American actor (born 1946)

Herbert Jefferson Jr., (born September 28, 1946, Sandersville, Georgia) is an American film, television, and stage actor.

==Early life==
Raised in Jersey City, New Jersey, he went to Lincoln High School, briefly attended Jersey City State College and Rutgers University, and graduated with honors from New York's American Academy of Dramatic Arts in 1969. He also trained at the HB Studio in New York, with William Hickey and Michael Becket, and at The Actors Studio with Lee Strasberg.

==Career==
===Television===
Jefferson co-starred as merchant seaman Roy Dwyer in the award-winning novel for television Rich Man, Poor Man, its sequel, Rich Man, Poor Man Book II, and other TV films, such as the Emmy Award-winning miniseries drama The Law, with Judd Hirsch, as Jamaican defendant Maxwell Fall, and the Revolutionary War novel for TV, The Bastard, as Lucas, one of the legendary Minutemen, which is based on the best-selling book by historical novelist John Jakes.

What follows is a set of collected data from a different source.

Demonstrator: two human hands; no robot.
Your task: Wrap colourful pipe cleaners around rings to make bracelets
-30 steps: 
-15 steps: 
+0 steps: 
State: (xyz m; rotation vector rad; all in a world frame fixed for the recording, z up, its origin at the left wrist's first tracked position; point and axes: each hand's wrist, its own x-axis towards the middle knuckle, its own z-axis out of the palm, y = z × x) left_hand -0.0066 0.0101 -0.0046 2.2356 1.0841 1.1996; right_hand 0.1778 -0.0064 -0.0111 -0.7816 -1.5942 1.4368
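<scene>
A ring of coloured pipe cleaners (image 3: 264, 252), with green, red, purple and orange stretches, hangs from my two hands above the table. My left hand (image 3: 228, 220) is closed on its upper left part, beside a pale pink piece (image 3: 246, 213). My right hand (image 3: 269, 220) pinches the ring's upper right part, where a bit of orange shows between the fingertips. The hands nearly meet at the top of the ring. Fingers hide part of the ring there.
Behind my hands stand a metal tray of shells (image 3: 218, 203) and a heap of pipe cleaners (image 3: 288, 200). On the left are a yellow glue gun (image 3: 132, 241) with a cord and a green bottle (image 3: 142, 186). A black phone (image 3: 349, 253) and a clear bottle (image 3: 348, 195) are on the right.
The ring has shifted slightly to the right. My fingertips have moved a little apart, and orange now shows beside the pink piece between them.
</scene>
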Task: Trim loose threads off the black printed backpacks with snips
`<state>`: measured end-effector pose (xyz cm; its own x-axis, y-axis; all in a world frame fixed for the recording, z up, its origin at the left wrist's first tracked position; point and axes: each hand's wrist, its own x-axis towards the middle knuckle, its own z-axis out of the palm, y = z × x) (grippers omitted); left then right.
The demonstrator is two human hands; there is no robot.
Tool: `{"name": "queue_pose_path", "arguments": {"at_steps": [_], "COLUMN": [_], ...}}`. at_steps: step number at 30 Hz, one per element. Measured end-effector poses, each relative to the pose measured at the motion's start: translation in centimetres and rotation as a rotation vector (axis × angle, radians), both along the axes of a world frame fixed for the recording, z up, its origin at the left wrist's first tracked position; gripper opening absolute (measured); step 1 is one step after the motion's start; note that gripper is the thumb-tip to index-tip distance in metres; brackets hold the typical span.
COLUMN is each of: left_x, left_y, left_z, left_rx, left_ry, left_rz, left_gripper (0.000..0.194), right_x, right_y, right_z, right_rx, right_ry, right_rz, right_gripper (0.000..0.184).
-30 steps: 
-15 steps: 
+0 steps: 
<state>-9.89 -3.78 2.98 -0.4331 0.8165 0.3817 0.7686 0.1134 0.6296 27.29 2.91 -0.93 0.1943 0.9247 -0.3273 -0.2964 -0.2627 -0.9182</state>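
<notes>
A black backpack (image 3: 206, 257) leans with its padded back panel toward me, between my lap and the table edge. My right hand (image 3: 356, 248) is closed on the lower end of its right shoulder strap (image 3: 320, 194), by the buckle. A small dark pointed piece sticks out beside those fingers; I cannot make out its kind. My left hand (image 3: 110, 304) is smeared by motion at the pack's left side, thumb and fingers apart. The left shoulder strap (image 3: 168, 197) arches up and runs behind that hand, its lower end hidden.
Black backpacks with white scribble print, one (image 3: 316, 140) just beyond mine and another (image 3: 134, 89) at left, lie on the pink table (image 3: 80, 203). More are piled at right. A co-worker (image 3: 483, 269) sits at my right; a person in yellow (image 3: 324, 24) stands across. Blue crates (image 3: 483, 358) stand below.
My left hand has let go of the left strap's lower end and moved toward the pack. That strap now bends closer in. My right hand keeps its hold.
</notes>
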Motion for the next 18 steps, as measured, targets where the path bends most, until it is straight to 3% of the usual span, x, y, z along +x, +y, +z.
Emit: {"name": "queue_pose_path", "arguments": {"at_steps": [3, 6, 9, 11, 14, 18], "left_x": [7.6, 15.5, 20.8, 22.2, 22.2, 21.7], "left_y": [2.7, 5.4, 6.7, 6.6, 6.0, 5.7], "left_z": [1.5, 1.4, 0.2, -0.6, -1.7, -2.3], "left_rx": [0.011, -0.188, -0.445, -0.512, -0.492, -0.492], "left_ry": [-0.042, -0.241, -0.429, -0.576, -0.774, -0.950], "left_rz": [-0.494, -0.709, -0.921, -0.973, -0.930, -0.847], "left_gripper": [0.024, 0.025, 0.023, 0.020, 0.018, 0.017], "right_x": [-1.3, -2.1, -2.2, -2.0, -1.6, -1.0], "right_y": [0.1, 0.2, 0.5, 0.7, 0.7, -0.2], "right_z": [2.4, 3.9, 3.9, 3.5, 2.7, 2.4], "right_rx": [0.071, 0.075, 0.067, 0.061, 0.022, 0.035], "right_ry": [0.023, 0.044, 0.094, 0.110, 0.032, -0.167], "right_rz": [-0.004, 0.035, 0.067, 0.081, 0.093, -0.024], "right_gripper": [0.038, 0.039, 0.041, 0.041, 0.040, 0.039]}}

Jefferson also appeared as a guest star in the pilot episodes of both the 1982 TV series Knight Rider as Muntzy, an undercover police officer and partner of Michael Long (who becomes Michael Knight), and the 1984 pilot of the TV series Airwolf, as the commander of the aircraft carrier USS Enterprise.

====Battlestar Galactica====
He is probably best known for his role as Lieutenant Boomer on the original Battlestar Galactica television series, a role made possible when the intended actor, Terry Carter, was injured by roller skating, but was still cast as Colonel Tigh in the series. Later, in the 1980 spin-off Galactica 1980, his character was promoted to colonel, and had moved up in the chain of command to become the executive officer of the Galactica, replacing Carter in the process.

===Films===
His notable feature-film credits include the award-winning Ron Howard film Apollo 13 (1995), where he played a news reporter, and the Wolfgang Petersen film Outbreak (1995) as a doctor. He also appeared in two films starring football legend Jim Brown, Black Gunn (1972), as his brother, The Slams (1973), as his cellmate, and Roger Corman's Private Duty Nurses (1971), as activist Dr. Elton Sanders, which marked his feature-film debut.

===Web series===
In 2015, he appeared in the cameo role of Admiral Grant (Ben) Satterlee in the pilot of the web-based series Star Trek: Renegades (the pilot episode was developed for television, but was rejected, and subsequently made available on the Internet). In 2007, he portrayed Captain Galt, a freedom fighter, in the Internet miniseries Star Trek: Of Gods and Men, from the same independent production company.